AIM OF THE TASK
Return only what lies between the first line of the entries and the line containing "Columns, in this", both lines included.

Records from a dataset
----------------------------------------
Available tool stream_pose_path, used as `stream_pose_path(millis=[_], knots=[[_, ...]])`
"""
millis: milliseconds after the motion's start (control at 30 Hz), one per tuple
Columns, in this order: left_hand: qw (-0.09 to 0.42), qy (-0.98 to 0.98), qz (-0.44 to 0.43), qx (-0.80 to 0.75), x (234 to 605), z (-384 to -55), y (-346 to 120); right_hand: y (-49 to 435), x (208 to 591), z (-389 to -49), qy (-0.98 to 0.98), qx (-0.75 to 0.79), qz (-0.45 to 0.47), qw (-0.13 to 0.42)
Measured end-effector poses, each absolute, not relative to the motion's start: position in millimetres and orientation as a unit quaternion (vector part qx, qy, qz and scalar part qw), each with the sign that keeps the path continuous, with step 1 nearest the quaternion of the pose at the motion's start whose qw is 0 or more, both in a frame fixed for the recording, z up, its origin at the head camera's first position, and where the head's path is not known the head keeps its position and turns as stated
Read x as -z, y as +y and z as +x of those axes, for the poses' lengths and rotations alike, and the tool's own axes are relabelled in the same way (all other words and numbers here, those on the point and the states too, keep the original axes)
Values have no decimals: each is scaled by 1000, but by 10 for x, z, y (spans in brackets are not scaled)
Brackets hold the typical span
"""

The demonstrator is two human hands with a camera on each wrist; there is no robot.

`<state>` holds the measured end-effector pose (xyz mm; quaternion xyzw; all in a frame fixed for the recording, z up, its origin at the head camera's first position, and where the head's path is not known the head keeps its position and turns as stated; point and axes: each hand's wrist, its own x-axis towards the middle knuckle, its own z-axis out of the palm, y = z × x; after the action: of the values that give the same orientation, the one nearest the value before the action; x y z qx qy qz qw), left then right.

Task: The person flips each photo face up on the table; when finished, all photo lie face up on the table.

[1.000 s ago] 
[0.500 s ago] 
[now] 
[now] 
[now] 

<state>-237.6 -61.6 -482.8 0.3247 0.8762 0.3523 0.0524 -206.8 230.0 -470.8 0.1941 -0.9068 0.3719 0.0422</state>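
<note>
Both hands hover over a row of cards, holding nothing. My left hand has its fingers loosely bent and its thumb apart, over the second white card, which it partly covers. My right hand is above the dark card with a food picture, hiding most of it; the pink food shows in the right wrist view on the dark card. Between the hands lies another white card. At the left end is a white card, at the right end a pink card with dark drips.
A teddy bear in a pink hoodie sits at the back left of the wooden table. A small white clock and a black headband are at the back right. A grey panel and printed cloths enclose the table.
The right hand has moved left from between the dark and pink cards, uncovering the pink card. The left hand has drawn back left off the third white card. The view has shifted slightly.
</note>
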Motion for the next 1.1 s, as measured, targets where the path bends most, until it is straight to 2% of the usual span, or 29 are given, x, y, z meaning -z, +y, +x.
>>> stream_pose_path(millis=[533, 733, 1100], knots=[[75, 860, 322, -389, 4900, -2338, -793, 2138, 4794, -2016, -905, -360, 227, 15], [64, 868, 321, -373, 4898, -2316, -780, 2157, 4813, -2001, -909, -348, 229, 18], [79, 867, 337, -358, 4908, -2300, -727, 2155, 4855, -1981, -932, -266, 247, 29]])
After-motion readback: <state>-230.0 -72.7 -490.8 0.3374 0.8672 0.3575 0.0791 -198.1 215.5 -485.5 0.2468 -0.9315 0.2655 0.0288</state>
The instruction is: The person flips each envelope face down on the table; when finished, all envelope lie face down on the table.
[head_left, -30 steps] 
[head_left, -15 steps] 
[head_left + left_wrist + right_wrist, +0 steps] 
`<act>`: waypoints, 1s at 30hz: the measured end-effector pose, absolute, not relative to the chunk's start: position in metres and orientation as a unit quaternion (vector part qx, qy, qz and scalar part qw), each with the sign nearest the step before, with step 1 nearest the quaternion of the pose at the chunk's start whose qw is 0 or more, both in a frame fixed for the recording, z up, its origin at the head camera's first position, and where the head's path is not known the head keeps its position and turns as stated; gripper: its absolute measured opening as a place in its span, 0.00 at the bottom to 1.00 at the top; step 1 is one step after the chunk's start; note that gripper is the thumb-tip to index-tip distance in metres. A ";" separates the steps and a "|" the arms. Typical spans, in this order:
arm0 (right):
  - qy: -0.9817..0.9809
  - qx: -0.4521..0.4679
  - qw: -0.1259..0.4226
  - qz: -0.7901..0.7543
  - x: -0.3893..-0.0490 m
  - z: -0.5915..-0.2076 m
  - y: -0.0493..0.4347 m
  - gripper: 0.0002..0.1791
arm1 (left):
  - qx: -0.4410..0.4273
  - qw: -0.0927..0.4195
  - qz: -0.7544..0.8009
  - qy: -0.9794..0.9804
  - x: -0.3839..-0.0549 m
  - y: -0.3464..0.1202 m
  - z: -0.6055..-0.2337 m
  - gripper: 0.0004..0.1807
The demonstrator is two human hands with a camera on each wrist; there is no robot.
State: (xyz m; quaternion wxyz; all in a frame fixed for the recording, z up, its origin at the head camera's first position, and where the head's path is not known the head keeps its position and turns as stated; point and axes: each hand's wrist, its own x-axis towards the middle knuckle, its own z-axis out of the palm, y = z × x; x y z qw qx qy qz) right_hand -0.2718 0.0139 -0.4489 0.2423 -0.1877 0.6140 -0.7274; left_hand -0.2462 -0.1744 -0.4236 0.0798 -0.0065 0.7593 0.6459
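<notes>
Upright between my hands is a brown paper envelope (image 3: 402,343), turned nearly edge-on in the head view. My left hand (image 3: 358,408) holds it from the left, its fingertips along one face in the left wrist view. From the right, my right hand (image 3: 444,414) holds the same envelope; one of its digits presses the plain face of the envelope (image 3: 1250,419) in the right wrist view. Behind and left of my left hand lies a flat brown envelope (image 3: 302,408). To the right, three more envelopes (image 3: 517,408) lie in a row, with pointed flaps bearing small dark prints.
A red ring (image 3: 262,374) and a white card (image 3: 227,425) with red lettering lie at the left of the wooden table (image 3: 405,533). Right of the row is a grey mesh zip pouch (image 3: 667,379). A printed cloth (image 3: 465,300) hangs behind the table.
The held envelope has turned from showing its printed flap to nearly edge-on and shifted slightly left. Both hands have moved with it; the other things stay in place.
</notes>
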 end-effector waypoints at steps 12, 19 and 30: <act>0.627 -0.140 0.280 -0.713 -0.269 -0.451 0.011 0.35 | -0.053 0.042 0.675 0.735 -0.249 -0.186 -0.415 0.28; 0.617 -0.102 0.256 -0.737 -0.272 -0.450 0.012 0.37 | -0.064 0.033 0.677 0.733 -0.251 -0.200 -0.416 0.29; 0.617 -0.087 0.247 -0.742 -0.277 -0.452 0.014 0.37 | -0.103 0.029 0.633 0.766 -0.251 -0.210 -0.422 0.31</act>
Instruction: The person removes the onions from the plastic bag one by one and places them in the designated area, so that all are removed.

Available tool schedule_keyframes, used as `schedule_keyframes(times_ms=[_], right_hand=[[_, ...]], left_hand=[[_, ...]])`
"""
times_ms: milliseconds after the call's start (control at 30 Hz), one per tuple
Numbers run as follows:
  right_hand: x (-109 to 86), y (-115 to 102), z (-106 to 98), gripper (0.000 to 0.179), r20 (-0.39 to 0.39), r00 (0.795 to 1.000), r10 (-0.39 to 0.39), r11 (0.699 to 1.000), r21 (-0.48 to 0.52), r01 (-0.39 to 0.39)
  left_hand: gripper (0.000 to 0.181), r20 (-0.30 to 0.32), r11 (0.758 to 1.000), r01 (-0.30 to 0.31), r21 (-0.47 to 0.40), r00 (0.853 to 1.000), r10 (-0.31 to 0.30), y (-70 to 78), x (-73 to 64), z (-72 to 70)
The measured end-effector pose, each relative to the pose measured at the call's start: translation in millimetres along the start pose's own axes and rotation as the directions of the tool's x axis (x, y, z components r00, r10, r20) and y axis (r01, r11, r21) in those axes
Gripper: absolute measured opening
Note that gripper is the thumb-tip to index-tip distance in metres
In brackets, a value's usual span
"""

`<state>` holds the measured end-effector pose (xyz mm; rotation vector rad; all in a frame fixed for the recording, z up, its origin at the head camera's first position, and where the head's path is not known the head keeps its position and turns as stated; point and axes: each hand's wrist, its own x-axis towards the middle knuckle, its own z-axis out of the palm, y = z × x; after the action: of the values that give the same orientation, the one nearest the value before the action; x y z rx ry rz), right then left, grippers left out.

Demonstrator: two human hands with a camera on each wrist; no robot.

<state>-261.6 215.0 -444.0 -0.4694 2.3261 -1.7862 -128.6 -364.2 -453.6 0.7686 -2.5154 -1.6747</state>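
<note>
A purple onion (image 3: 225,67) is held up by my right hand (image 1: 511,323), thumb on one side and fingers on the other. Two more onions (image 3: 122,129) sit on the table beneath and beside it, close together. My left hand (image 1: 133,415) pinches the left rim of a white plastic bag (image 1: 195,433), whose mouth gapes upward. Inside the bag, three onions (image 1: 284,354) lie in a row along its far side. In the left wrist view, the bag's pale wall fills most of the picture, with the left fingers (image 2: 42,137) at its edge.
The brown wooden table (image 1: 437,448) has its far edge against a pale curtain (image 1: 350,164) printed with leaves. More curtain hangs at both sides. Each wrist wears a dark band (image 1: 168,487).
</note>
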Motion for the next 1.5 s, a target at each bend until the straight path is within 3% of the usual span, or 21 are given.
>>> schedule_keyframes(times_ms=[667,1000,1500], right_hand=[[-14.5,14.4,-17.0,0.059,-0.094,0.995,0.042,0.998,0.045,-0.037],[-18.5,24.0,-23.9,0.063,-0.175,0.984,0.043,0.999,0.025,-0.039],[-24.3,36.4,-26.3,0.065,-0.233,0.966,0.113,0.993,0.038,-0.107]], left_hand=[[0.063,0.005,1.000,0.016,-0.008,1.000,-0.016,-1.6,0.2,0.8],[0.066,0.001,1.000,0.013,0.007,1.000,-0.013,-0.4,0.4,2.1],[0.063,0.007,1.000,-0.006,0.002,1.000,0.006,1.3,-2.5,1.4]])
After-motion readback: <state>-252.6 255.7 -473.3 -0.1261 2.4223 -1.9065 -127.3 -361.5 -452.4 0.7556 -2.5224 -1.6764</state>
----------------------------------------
SOLUTION TO THE EXERCISE
Available tool stream_pose_path, used as `stream_pose_path(millis=[_], knots=[[_, ...]])`
"""
millis: milliseconds after the motion's start (control at 30 Hz), one per tuple
Columns, in this order: left_hand: qw (-0.09 to 0.42), qy (-0.98 to 0.98), qz (-0.44 to 0.43), qx (-0.80 to 0.75), x (234 to 605), z (-384 to -55), y (-346 to 120); right_hand: y (-49 to 435), x (208 to 591), z (-389 to -49), qy (-0.98 to 0.98), qx (-0.75 to 0.79), qz (-0.45 to 0.47), qw (-0.13 to 0.42)

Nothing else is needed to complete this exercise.